- HOW TO COMPLETE THIS TASK:
When the listing has been read, print it out again in full, word for word.

- DATA SHOWN:
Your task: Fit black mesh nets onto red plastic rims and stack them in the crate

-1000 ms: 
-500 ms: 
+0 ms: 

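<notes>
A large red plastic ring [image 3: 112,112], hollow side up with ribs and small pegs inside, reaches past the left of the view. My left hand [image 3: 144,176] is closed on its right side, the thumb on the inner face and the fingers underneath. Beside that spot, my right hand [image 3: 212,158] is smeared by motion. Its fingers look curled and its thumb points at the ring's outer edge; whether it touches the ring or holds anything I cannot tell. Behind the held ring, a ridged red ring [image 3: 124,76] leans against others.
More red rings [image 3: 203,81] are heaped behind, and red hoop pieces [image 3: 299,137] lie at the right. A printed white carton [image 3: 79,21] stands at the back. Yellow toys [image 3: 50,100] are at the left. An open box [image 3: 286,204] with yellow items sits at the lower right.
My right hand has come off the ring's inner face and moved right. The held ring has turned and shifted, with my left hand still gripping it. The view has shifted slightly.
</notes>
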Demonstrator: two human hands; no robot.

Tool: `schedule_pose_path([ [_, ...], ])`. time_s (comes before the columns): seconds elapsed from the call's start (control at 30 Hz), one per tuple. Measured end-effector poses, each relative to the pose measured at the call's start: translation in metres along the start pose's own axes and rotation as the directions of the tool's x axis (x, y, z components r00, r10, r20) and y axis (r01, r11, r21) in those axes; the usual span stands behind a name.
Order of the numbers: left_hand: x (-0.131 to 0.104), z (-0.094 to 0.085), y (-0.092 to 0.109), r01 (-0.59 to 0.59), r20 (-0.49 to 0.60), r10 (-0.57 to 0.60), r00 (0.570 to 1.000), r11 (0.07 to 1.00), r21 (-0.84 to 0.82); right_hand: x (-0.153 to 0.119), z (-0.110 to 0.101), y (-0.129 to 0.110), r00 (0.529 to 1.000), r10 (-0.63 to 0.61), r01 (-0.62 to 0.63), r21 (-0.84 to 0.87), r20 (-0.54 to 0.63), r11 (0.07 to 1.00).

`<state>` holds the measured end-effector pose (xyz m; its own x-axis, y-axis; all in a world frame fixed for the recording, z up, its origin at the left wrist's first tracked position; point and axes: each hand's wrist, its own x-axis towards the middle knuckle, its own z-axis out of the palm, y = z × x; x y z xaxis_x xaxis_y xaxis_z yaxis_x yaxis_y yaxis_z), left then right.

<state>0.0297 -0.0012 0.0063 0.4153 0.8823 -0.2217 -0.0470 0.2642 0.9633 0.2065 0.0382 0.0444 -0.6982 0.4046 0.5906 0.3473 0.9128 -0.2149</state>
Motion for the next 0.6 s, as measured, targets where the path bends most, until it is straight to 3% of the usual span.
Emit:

- RESPONSE:
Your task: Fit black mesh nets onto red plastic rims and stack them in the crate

-1000 ms: 
-500 ms: 
+0 ms: 

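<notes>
A large red plastic ring [image 3: 112,112], hollow side up with ribs and small pegs inside, reaches past the left of the view. My left hand [image 3: 144,176] is closed on its right side, the thumb on the inner face and the fingers underneath. Beside that spot, my right hand [image 3: 212,158] is smeared by motion. Its fingers look curled and its thumb points at the ring's outer edge; whether it touches the ring or holds anything I cannot tell. Behind the held ring, a ridged red ring [image 3: 124,76] leans against others.
More red rings [image 3: 203,81] are heaped behind, and red hoop pieces [image 3: 299,137] lie at the right. A printed white carton [image 3: 79,21] stands at the back. Yellow toys [image 3: 50,100] are at the left. An open box [image 3: 286,204] with yellow items sits at the lower right.
My right hand has come off the ring's inner face and moved right. The held ring has turned and shifted, with my left hand still gripping it. The view has shifted slightly.
</notes>
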Demonstrator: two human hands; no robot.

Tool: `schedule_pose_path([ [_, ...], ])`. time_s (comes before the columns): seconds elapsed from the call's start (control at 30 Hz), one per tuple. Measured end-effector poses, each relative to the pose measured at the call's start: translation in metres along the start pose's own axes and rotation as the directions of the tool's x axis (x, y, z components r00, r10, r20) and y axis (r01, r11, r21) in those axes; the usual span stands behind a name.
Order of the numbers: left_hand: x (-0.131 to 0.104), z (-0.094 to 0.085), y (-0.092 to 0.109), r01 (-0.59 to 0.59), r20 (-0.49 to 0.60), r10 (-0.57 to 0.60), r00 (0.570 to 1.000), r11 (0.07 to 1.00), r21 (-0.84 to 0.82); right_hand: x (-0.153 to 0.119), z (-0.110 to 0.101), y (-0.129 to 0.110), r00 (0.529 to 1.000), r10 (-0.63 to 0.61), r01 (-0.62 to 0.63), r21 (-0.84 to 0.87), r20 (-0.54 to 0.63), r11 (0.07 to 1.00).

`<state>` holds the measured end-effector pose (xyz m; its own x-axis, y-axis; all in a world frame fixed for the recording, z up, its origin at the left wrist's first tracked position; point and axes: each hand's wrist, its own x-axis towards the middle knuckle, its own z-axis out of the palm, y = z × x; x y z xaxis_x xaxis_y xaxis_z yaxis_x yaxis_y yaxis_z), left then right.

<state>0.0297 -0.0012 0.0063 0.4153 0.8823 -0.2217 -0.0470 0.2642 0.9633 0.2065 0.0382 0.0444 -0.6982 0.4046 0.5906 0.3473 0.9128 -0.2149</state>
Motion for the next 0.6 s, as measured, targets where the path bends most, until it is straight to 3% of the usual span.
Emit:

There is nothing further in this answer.